EXERCISE BRIEF - Among the entries below, which lines include the string "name"? Show each one.
──────── WORKING DATA ────────
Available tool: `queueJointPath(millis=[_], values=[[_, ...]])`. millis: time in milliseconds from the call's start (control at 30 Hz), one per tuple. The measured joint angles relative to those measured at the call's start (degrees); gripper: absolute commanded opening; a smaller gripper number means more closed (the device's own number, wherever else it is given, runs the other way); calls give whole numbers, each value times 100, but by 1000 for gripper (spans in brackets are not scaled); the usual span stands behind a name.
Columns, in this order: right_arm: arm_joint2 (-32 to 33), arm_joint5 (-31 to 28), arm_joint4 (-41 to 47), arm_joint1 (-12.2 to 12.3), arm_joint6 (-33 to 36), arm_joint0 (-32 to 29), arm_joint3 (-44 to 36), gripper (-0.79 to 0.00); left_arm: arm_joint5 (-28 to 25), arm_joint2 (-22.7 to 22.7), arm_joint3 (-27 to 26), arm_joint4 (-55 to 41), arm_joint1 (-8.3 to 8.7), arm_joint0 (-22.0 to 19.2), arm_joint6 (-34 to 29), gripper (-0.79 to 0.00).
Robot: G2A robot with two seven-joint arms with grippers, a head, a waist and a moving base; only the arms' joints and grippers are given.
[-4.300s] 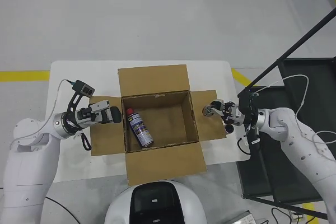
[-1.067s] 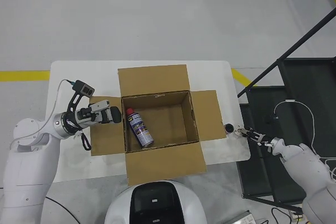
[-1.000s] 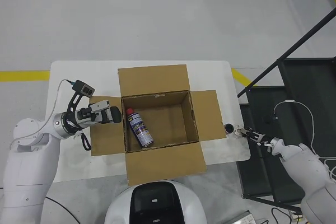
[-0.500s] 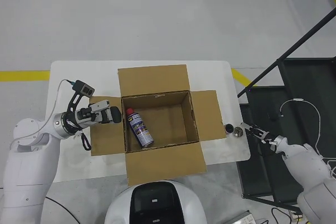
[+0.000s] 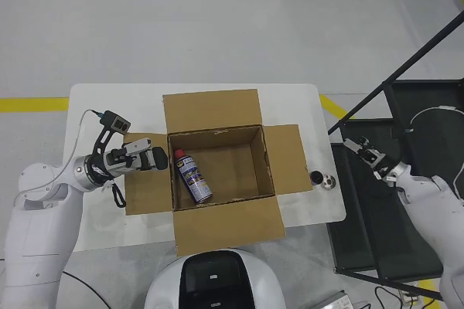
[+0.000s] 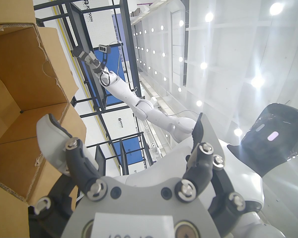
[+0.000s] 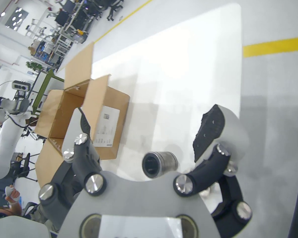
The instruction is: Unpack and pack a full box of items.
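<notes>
Against the left wall of the open brown cardboard box (image 5: 213, 108) lies a red-capped blue-and-yellow spray can (image 5: 192, 177), probably rigid, slick and roll-prone, best gripped mid-body; left pincer (image 5: 161, 154) and right pincer (image 5: 349, 144) both gape empty.

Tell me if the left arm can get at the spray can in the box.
Probably yes. The left gripper sits open and empty over the left flap of the cardboard box, beside the spray can lying inside along that wall. The top is open; nothing covers the can.
</notes>
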Motion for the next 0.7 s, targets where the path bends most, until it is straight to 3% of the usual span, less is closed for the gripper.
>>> queueJointPath(millis=[133, 267, 533, 700], values=[[666, 0, -883, 198, -437, -739, -1679, 0, 0, 0, 0, 0, 0, 0, 0, 0], [897, 0, -1938, 229, -755, -1080, -2800, 0, 0, 0, 0, 0, 0, 0, 0, 0], [383, 394, -3334, 4, -1003, -673, -3564, 0, 0, 0, 0, 0, 0, 0, 0, 0], [320, 454, -3487, -23, -1039, -613, -3577, 0, 0, 0, 0, 0, 0, 0, 0, 0]])
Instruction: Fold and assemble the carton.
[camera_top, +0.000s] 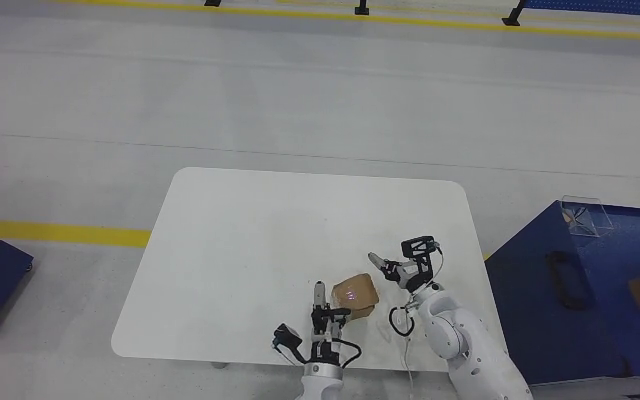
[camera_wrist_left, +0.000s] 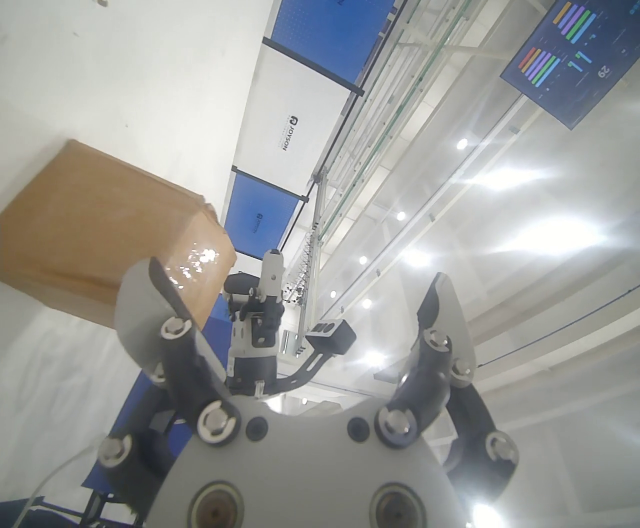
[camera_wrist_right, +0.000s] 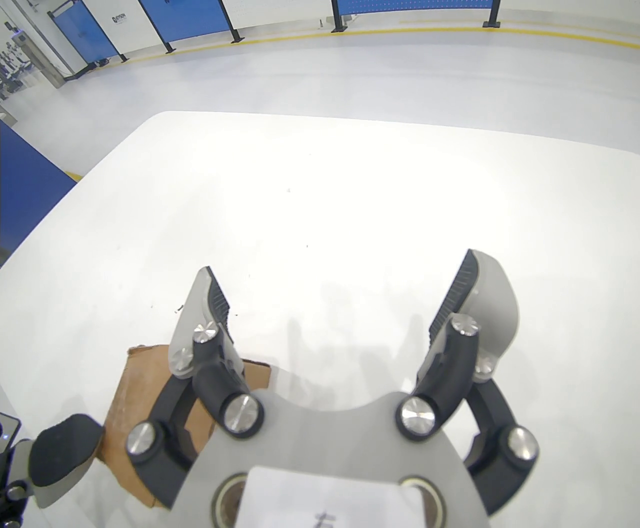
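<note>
A small brown carton (camera_top: 354, 295) stands folded up as a box near the front edge of the white table (camera_top: 260, 230). My left gripper (camera_top: 326, 304) is just beside it on the near side, tilted upward and open, with nothing between its fingers. In the left wrist view the carton (camera_wrist_left: 100, 235) sits next to one finger (camera_wrist_left: 150, 285) of the left gripper (camera_wrist_left: 295, 295). My right gripper (camera_top: 386, 265) hovers a little past the carton's far right corner, open and empty. In the right wrist view the right gripper (camera_wrist_right: 342, 285) partly covers the carton (camera_wrist_right: 130, 395).
The table's far and left parts (camera_wrist_right: 300, 200) are bare white surface. A blue cabinet (camera_top: 570, 300) stands off the table's right side. The table's front edge runs close behind the carton.
</note>
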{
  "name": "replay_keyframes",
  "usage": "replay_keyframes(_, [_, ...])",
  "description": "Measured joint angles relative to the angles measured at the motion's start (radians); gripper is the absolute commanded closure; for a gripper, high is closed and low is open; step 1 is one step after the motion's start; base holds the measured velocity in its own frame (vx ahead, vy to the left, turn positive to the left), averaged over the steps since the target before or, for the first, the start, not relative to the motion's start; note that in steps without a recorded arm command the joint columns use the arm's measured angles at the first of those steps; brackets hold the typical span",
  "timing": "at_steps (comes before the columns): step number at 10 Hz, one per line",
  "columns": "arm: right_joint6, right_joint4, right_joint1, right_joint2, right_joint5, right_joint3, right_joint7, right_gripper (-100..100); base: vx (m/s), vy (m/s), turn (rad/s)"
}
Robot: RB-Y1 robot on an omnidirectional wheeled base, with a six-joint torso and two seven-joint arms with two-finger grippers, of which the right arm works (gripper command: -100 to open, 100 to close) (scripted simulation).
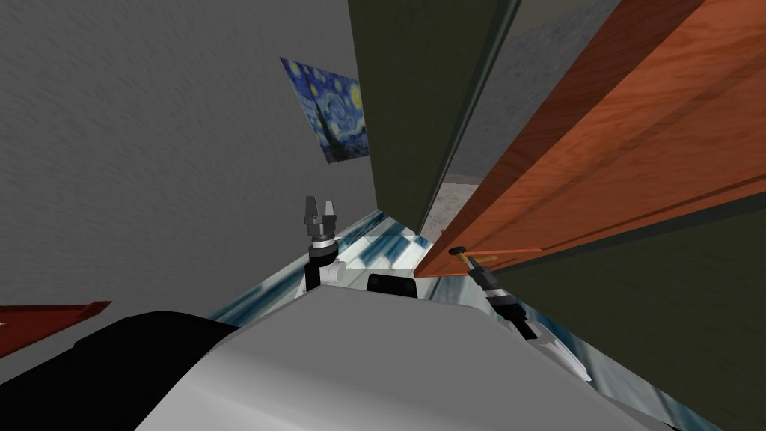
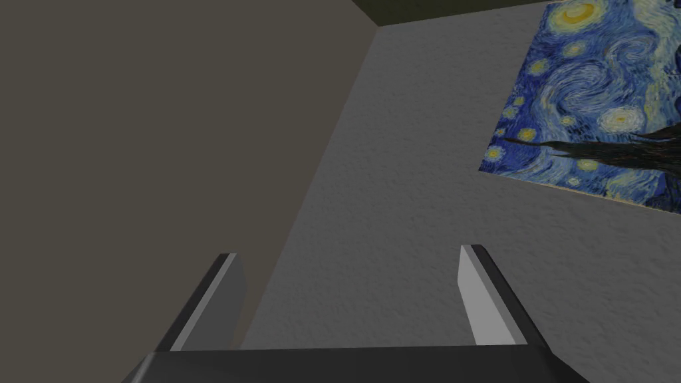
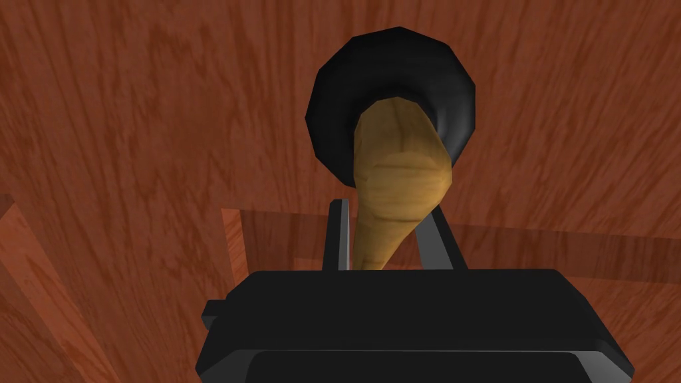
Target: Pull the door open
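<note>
Clamping right claw (image 3: pixel 386 223) on tapered tan handle (image 3: pixel 399 173); wood-grained door (image 3: pixel 166 120).

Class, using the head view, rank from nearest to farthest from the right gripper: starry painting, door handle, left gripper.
1. Door handle, held by the right gripper, jaws shut.
2. Left gripper, off to its left.
3. Starry painting, on the grey wall beyond.
</note>
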Motion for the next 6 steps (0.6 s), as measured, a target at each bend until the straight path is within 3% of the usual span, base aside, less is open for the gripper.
replay_keyframes(6, [-0.029,0.023,0.000,-0.006,0.014,-0.010,-0.002,100,-0.192,-0.091,0.154])
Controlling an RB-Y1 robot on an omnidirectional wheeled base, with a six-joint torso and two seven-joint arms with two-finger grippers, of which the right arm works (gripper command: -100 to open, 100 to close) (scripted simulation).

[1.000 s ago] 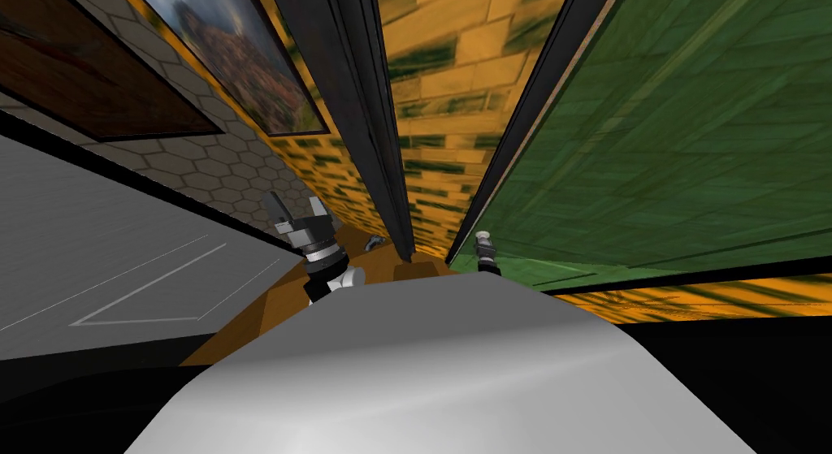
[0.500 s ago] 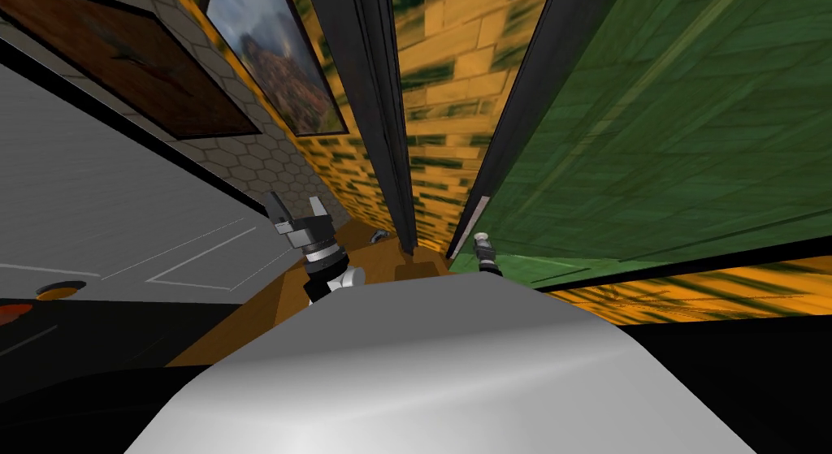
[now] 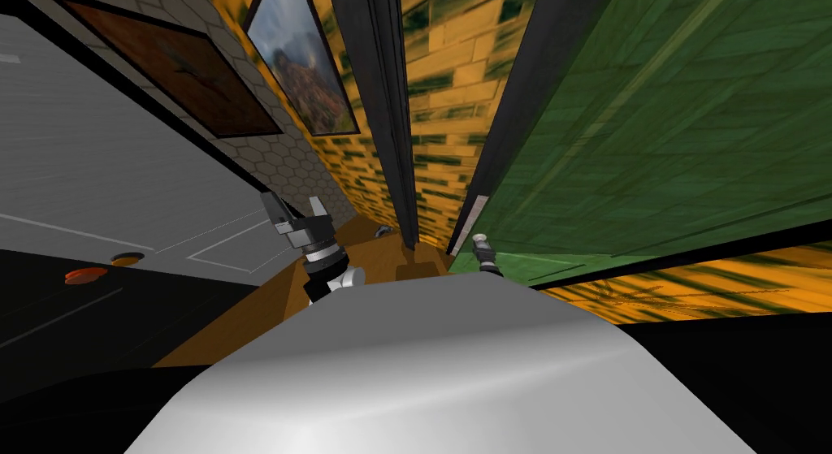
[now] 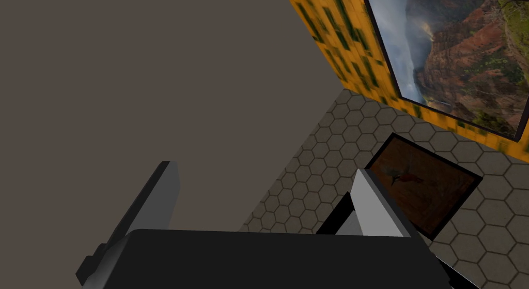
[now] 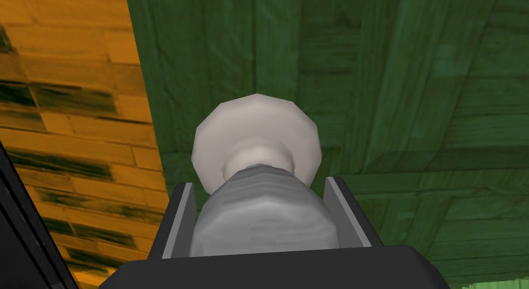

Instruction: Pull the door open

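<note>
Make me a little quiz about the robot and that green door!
1. True or false: the right gripper is shut on the pale grey round knob of the green wooden door.
2. The fingers of the left gripper are: A) open, holding nothing; B) shut on a knob; C) shut on a picture frame.
3. Fill in: the green-streaked brick wall beside the door is mostly ____ in colour.

Key: 1 true; 2 A; 3 orange.
</note>
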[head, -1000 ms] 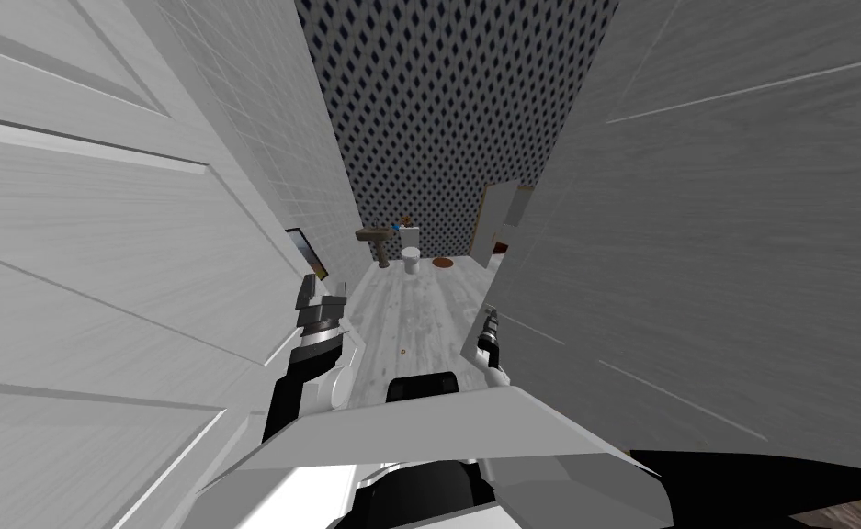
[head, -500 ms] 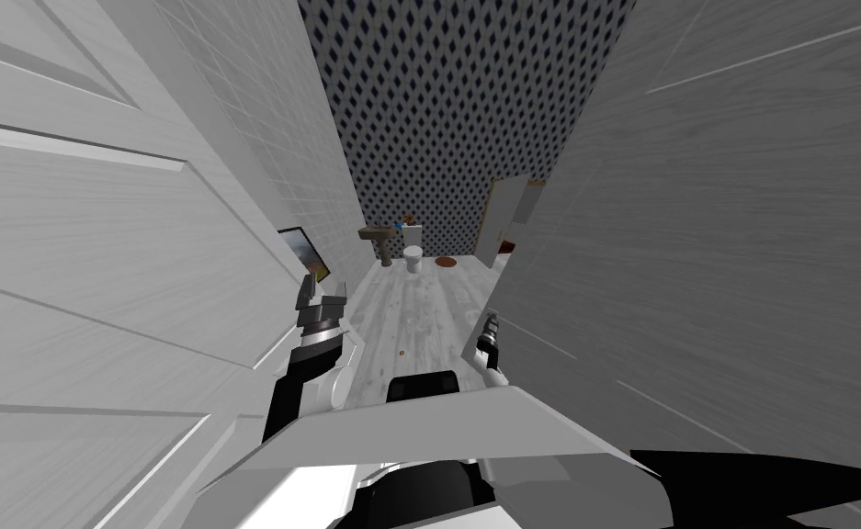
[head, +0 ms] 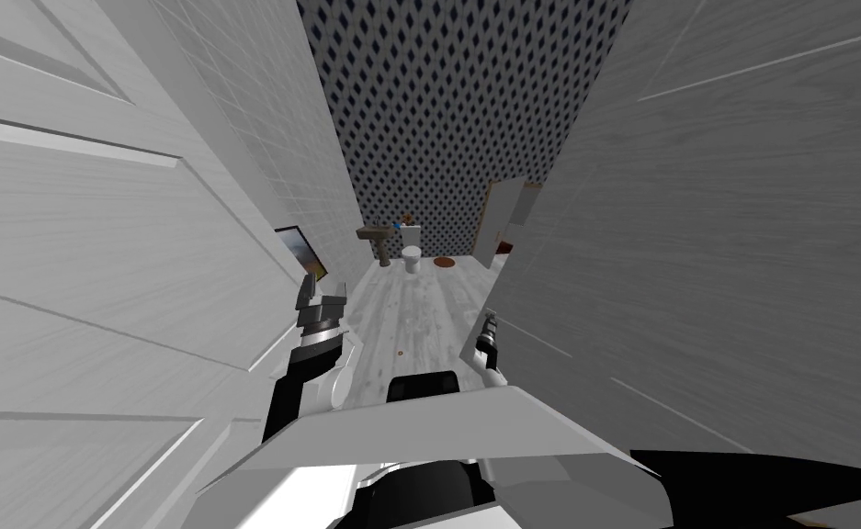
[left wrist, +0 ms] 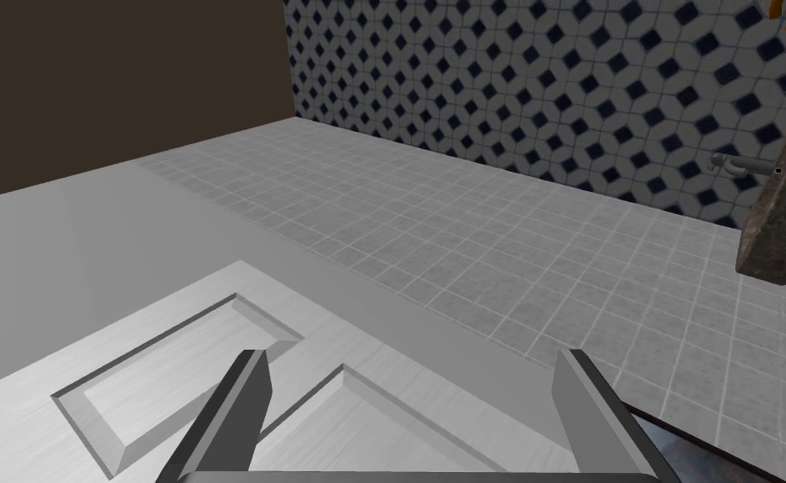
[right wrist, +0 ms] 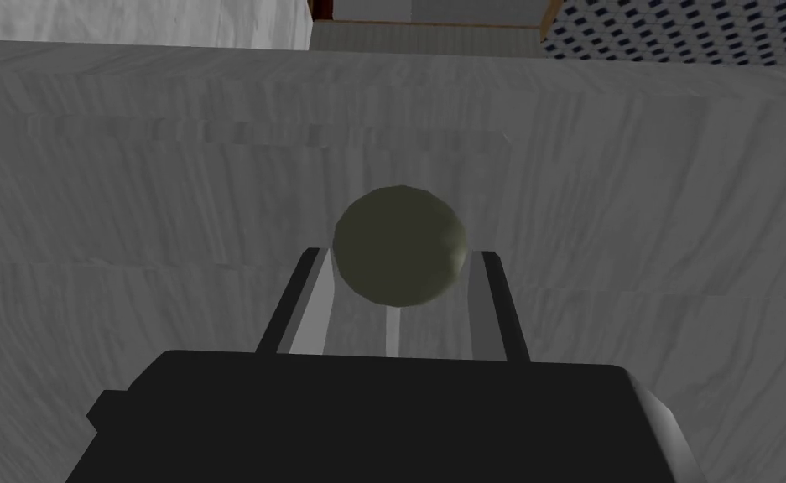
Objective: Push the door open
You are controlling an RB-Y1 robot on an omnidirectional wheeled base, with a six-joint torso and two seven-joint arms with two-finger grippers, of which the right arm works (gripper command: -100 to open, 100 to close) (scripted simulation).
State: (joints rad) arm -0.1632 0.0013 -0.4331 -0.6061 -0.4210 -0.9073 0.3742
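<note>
A grey-white door (head: 695, 275) fills the right side, its edge close to my right gripper (head: 487, 329). In the right wrist view that gripper (right wrist: 399, 256) is shut on the door's round olive-grey knob (right wrist: 401, 239), one finger pressing each side, with the door face (right wrist: 173, 184) right behind it. My left gripper (head: 322, 298) hangs open beside a white panelled door (head: 97, 275) on the left. Nothing sits between its fingers (left wrist: 412, 419).
Ahead runs a pale plank floor (head: 419, 312) with a small speck (head: 400, 352) on it. At the far patterned wall stand a toilet (head: 412, 259), a pedestal sink (head: 378, 239) and a brown mat (head: 444, 263). A framed picture (head: 301, 250) hangs on the tiled left wall.
The head view has shifted a little: the right door's panel lines sit higher and the framed picture sits further left. Both arms stay nearly where they were.
</note>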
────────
RESPONSE TO THE TASK -
Available tool: `queueJointPath(millis=[_], values=[[_, ...]])`. millis: time in milliseconds from the call's start (control at 30 Hz), one per tuple. The measured joint angles relative to those measured at the call's start (degrees); gripper: absolute commanded opening; a smaller gripper number means more closed (the device's own number, wherever else it is given, runs the other way); calls give whole numbers, each value times 100, but by 1000 for gripper (spans in brackets are not scaled); the usual span stands behind a name.
  "name": "replay_keyframes",

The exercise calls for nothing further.